Photo by John Hong

Because even odd-shaped backyards with slopes and concrete walls can be formed into aquatic retreats. Because the yard’s dominant element — a concrete wall —was smoothed into a sleek waterfeature with an L-shaped pond, which wraps around the northwest corner. Because submersible lights in the pond make the water glitter at night as it flows down the wall. Because the warm, bubbly hot tub was tucked into its own private corner. Because the space is as pleasing at night as it is during the day, thanks to indirectly lit corners and uplights accentuating the large trees. Because the space’s various levels offer plenty of entertaining choices. Because the design is both handsome and maintenance-free.

Rick Knight and Ariel Asturias aren’t shy about talking clients out of what they consider to be bad ideas. They say most people usually aren’t selective enough about where they place their portable spas.

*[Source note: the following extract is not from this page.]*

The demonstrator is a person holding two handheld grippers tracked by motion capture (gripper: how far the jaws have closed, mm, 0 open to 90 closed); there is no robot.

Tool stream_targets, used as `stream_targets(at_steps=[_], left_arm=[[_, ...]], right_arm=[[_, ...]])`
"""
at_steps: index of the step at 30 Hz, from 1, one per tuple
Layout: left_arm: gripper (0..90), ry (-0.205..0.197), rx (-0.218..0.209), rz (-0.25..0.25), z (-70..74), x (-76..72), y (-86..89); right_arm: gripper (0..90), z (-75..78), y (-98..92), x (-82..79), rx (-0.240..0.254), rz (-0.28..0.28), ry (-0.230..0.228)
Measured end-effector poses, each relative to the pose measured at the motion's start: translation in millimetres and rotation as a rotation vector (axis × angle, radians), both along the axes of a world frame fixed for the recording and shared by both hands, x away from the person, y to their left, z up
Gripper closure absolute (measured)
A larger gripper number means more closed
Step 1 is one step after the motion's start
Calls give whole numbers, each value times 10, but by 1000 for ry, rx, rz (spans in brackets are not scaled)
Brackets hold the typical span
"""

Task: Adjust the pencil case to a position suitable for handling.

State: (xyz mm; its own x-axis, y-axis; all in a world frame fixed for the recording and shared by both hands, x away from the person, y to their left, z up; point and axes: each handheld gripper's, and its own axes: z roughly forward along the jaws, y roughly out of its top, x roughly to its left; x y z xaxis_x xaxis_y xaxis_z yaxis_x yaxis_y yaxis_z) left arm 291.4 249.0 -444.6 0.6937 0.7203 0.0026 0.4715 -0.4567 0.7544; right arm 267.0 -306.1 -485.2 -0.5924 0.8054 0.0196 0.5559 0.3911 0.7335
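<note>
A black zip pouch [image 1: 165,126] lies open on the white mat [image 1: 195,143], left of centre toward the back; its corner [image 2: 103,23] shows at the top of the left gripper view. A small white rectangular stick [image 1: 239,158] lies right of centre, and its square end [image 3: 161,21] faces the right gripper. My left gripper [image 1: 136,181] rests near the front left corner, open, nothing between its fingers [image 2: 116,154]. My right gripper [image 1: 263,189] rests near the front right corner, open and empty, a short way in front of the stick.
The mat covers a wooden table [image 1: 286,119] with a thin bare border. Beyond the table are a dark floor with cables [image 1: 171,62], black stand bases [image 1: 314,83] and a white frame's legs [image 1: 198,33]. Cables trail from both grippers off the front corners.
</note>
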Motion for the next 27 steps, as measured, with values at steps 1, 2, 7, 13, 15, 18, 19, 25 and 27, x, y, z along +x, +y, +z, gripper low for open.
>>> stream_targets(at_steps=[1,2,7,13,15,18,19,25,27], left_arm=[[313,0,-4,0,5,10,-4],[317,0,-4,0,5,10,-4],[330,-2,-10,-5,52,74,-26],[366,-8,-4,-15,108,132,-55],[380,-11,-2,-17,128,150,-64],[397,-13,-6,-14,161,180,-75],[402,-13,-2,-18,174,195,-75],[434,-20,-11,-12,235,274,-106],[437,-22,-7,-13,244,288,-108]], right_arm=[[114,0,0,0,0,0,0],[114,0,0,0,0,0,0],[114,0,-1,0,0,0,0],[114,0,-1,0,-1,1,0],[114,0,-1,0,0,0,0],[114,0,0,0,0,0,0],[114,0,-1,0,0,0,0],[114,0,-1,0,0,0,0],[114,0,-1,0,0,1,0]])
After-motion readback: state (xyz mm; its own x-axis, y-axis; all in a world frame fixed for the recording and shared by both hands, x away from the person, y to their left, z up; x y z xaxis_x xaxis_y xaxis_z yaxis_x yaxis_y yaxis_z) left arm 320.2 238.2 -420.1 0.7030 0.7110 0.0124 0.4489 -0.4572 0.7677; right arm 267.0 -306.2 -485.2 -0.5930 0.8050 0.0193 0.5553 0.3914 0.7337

“Nine times out of 10, when we get to the job, no matter if the customers just want a slab or the whole yard done, they really haven’t thought out how they want the tub oriented, where they want to sit in the tub, what kind of view they want, who can see them,” says Knight, co-owner of Urban Refinements in Seattle. “We make them think a little bit, and invariably the location of the hot tub changes.”

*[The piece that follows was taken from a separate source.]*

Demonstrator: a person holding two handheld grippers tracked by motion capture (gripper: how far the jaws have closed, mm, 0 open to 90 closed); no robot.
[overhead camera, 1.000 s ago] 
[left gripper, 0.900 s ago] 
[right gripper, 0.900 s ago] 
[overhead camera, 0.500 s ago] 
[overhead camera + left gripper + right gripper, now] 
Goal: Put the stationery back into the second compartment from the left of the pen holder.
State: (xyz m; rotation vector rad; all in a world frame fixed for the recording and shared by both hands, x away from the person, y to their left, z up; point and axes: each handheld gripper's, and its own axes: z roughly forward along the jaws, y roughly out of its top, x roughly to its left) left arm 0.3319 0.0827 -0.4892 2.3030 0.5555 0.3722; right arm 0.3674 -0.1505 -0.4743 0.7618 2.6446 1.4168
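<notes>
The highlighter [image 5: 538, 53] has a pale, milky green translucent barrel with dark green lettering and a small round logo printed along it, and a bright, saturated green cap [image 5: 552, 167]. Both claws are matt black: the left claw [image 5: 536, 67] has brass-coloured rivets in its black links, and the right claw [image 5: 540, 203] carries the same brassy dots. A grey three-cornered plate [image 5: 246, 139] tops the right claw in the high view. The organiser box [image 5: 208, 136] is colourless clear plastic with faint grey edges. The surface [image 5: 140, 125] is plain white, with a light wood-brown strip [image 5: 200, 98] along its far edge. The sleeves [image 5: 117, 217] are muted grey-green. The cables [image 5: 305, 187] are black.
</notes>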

For this Queen Anne Hill project, the design partners knew immediately when they entered the backyard where the spa should not go. The homeowners hired Knight and Asturias to pour the concrete slab for their hot tub, which they wanted to place on top of their garage.

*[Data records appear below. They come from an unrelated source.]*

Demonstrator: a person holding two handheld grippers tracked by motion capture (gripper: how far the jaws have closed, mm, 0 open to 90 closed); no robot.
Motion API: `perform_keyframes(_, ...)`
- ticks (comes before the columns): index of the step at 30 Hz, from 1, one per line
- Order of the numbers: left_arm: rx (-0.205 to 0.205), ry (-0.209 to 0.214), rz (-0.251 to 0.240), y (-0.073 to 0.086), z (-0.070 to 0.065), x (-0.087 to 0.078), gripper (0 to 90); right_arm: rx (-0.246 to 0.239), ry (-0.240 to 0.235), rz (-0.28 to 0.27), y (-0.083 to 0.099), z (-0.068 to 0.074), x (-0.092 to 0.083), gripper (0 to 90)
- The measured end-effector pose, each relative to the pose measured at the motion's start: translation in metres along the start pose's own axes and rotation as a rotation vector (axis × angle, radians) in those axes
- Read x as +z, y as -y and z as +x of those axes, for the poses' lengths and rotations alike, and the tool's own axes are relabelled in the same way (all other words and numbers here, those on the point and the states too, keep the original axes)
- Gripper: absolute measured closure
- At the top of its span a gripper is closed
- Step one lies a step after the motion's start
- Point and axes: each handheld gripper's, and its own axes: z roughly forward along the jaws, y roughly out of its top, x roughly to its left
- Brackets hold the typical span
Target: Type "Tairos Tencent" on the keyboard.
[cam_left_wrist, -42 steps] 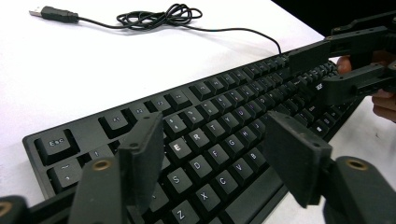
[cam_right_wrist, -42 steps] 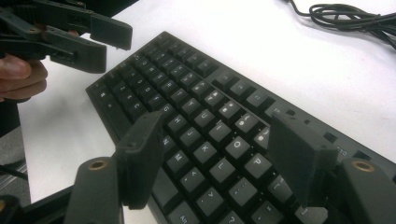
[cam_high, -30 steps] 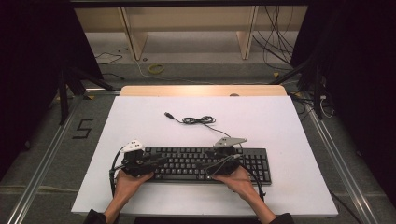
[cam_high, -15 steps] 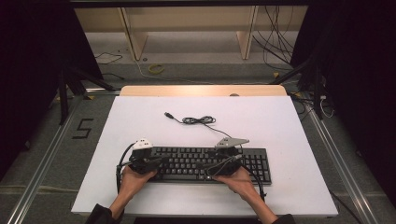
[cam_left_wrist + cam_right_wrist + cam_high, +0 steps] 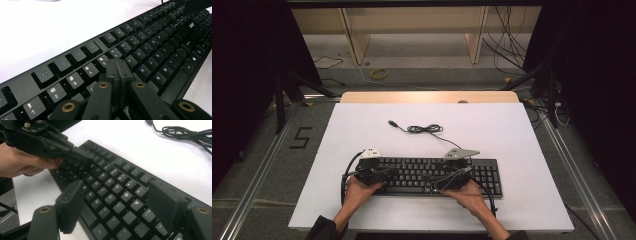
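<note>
keyboard [image 5: 140,57] key legends, coiled cable [image 5: 185,132]

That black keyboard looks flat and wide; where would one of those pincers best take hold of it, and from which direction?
Probably a short end of the keyboard, coming in level from the side: it lies flat on the white table, too deep to span front to back. The open right gripper suits this; the left gripper is shut over the keys.
</note>
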Motion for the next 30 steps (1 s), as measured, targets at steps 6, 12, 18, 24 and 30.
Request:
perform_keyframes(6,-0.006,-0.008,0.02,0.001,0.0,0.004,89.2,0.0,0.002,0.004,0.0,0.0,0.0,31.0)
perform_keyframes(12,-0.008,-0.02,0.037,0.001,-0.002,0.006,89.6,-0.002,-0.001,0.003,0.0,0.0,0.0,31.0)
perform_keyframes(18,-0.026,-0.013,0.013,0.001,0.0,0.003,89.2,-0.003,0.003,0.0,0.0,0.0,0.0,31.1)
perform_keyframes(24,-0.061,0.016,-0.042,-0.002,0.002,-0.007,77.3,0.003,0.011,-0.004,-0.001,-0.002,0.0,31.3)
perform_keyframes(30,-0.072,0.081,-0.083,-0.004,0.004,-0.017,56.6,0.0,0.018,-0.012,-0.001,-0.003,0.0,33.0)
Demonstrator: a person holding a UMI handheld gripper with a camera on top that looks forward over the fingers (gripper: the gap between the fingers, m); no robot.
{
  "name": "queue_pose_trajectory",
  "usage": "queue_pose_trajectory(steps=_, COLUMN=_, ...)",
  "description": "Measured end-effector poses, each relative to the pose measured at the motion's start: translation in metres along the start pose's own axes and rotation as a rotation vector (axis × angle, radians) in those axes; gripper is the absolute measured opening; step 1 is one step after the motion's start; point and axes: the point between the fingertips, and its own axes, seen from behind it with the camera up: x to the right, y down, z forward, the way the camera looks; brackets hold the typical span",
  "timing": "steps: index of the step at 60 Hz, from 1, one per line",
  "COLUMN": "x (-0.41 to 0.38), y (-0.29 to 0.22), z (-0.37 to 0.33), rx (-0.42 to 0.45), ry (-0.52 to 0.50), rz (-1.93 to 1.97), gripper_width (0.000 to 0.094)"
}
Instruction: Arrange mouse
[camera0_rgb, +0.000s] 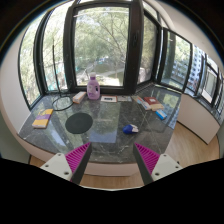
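A glass-topped table (105, 135) stands ahead of me in a bay of windows. A round dark mouse mat (79, 122) lies on its left half. A small blue and dark object (131, 128), possibly the mouse, lies on the right half, ahead of my right finger. My gripper (112, 160) is open and empty, held back from the table's near edge, with its pink pads (78, 155) spread wide. Nothing stands between the fingers.
A pink bottle (92, 87) stands at the table's far side. A beige object (62, 101), a yellow and purple item (42, 122), a white item (108, 98), a box (148, 102) and a blue item (161, 114) lie around the table. Windows enclose it.
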Motion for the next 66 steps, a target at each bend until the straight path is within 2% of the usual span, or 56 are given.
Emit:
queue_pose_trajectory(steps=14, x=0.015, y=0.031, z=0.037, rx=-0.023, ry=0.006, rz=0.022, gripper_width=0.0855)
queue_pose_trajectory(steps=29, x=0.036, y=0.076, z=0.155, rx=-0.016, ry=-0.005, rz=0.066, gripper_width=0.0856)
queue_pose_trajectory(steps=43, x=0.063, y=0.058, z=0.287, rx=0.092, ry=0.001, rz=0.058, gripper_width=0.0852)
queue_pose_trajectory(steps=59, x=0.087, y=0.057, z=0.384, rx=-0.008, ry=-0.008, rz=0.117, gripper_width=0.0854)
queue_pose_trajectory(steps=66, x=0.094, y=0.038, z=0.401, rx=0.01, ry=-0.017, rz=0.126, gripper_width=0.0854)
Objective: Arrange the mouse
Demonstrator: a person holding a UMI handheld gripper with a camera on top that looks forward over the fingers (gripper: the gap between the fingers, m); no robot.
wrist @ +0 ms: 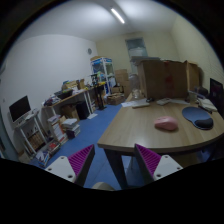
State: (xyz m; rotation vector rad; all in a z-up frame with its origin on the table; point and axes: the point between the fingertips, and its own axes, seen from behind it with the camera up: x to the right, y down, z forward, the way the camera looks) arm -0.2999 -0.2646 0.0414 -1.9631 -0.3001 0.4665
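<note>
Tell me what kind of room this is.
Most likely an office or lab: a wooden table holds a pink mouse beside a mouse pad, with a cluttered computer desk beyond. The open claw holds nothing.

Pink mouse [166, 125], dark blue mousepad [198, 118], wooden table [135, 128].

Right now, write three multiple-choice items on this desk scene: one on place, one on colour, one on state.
1. Where is the mouse?
A. on the wooden table, left of the mouse pad
B. on the floor
C. between the fingers

2. What colour is the mouse?
A. green
B. pink
C. white

3. How does the tool stand?
A. shut on the mouse
B. open, holding nothing
C. shut on the pad

Key: 1 A, it lies on the tabletop beside the dark round pad. 2 B, its shell is pink. 3 B, the fingers stand apart, short of the table.
</note>
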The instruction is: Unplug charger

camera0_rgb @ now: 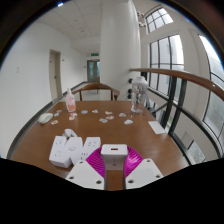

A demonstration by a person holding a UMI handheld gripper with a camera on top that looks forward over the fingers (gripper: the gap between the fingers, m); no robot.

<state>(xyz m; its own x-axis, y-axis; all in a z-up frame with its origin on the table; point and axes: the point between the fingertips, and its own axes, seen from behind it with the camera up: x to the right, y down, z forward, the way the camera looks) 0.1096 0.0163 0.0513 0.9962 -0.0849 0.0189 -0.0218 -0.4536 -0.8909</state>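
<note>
A white charger (113,152) sits clamped between the gripper (113,172) fingers' magenta pads, above the near edge of a round wooden table (120,135). Two white power strips (66,150) lie just beside it; open tabletop stretches beyond.

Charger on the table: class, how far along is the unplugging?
Done: the gripper has reached the white charger, which sits between its fingers. In hand: closing on it; whether both fingers press it can't be seen. Left: pulling it free; it appears still seated, beside the white power strip on the table.
</note>
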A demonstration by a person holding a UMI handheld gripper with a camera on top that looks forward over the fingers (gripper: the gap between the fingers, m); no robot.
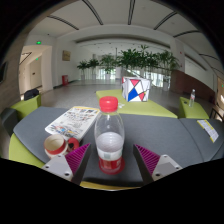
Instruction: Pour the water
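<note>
The bottle [109, 132] stands upright between the fingers of the gripper [109, 158], red cap on, its label level with the magenta pads [77, 155]. The fingers sit spread with a gap showing at either side of the bottle, so they are about it but not pressing.

To grip well, I judge it best to close evenly on the labelled body, low enough that the bottle will not swing, and to keep it vertical until lifted. The cap looks in place, so it would need to come off before pouring.

A small red-and-white cup [55, 146] sits just beside the left finger. A leaflet [72, 122] lies beyond it on the grey table [165, 130]. Further off stand a patterned cube [134, 91], green seats [27, 103] and a row of plants [140, 60] in a bright hall.
</note>
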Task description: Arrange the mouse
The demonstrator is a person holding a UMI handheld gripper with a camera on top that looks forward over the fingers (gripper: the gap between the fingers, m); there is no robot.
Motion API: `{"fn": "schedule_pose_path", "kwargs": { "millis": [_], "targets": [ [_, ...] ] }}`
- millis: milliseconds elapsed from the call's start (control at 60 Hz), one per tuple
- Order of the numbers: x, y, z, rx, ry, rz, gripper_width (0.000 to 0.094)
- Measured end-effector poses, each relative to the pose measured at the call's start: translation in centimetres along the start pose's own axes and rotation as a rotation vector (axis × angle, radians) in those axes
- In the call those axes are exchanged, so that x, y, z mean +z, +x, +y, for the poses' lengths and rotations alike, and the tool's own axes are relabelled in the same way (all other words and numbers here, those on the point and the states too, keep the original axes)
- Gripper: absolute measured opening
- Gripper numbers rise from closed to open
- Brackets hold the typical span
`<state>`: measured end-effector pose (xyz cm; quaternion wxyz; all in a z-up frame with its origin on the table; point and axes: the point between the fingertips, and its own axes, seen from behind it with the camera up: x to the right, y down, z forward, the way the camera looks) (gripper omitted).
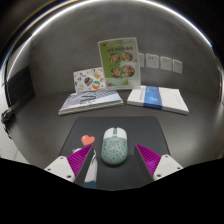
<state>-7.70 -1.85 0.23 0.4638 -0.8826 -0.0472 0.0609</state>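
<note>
Mouse point(113, 147) — on dark mat point(110, 135), bench, between the jaws point(113, 163)
Jaws apart, gaps either side; small red item point(88, 139) at ten o'clock. Close squarely on its flanks — avoid skewing.

On my feed a dark mat point(125, 135) lies on the worktop point(40, 125), with a small orange-red item point(88, 139) sitting on it; I cannot tell what it is. Beyond the mat lie two books: a striped one point(89, 103) and, beside it, a white one with a blue band point(154, 97). Behind them, two illustrated books stand propped against the wall, a taller green-covered one point(119, 63) and a smaller one point(90, 80). A row of wall sockets point(162, 63) sits alongside.
</note>
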Motion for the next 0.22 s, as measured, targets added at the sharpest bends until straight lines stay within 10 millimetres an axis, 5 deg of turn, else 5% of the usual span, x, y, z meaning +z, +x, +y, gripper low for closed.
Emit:
{"fn": "schedule_pose_path", "kwargs": {
  "millis": [217],
  "targets": [
    [-8.7,1.8,3.5,0.110,0.014,0.024,0.0841]
  ]
}}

“The concrete garage looked like a World War II ammo bunker,” Knight says. “But it wouldn’t have supported the weight of a hot tub without major reinforcement. And we didn’t think it was the best place for it anyway because they would be on display.”

Instead, Knight and Asturias immediately noticed that the garage sat catty-corner to a large cement retaining wall — an ugly arrangement to have in the backyard by anyone else’s standards. To the designers, though, it seemed a natural spot to tuck the spa and to include a soothing waterfeature.

“The idea really happened in an instant,” says Asturias, the other company owner. “Having lived in the city in very tight spaces and backyards, I’m a little bit more at home with an overimposing concrete wall.”